Пожалуй, чтобы понять, что произошло с Зингером в последний год его жизни, лучше всего вновь обратиться к воспоминаниям его сына Исраэля Замира:
«Майами-Бич. Август 1990 года. Влажный тропический воздух. Жара и влажность обволакивают тело, мешают дышать… Газеты пестрят заголовками о Войне в Заливе. На входе меня встречает вахтер. «Госпожа Зингер просила вам передать, что они обедают в «Натнисе»,
— сказал он мне и показал, как туда добраться…Блестящую лысину отца я заметил еще на входе. Он сидел в инвалидном кресле, а напротив него сидели Эльма и его сиделка, госпожа Фаро…
То, что я увидел, поразило меня. Передо мной сидел глубокий старик с изможденным лицом, с закрытыми глазами.
Я подошел к нему и поцеловал его. Он открыл на мгновение глаза и посмотрел на меня пустым взглядом.
— Что это за наглец, который пристает ко мне?
— Это я, Исраэль, твой сын,
— произнес я. — Ты помнишь меня, правда?Его лицо осталось совершено бесстрастным. Эльма предупредила меня по телефону, что при встрече он может меня не узнать. Сиделка повысила голос:
— Мистер Зингер, ваш сын прибыл из Израиля, чтобы повидаться с вами.
Но и ее слова не вызвали никакого отклика.
Он постарел. Его лицо избороздило множество морщин, тело было прикрыто одеялом, и у него дрожали руки. Сиделка кормила его с ложечки, как ребенка.
Несколько минут я молчал, не в силах оторвать от него глаз. Потом сказал:
— Я — твой сын, Гиги, из Варшавы, с улицы Ляшно, 57…
Цифру я специально произнес по-польски в слабой надежде разбудить его память.
Неожиданно он моргнул и произнес, словно делая над собой усилие:
— А, так ты мой сын Гиги? Пришел повидаться со мной? Я рад, что ты пришел.
Я поцеловал его холодную руку. Начал рассказывать ему о его внуках, о правнуке Авихае…

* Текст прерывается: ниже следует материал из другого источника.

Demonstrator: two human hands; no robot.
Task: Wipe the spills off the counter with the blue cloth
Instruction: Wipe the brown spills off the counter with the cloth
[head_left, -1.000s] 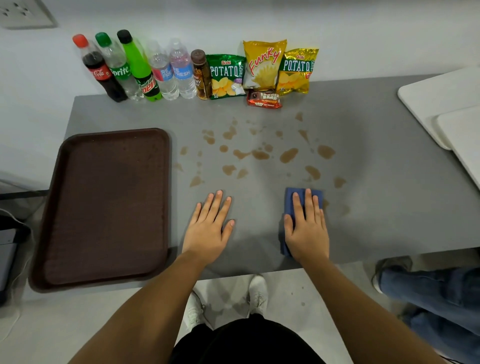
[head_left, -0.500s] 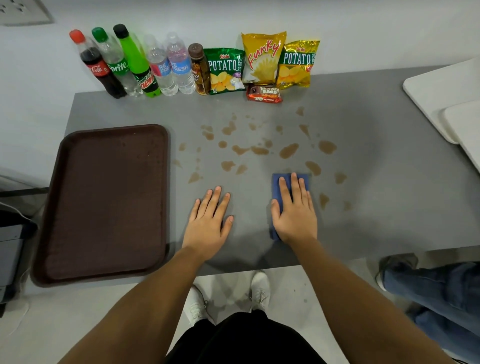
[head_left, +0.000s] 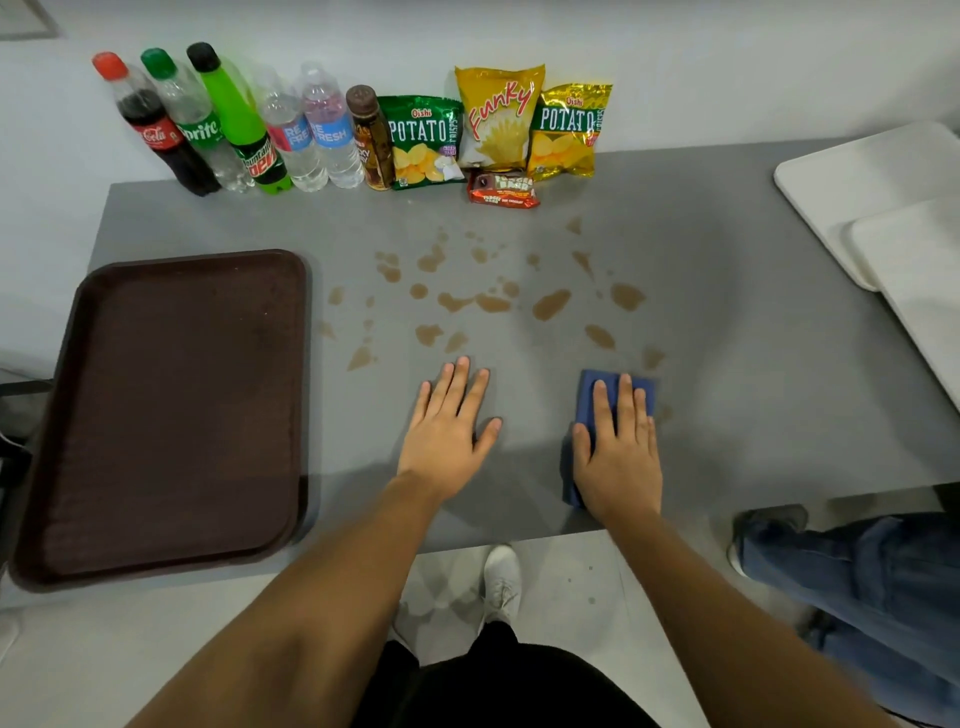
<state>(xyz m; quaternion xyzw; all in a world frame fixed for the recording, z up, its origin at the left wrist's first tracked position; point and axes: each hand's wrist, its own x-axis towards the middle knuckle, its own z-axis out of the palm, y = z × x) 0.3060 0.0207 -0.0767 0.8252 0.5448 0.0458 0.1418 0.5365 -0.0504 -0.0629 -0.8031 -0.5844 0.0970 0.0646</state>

Он взял фотокарточку правнука, пристально рассмотрел его и сказал, что это — он сам в одном из своих предыдущих воплощений.
Я сказал, что моя жена передает ему горячий привет, интересуется его здоровьем, и тут вдруг он поднял свои ставшие чужими глаза и обратился к Эльме:
— Скажи, что это за мужчина, который здесь так долго болтает без умолку?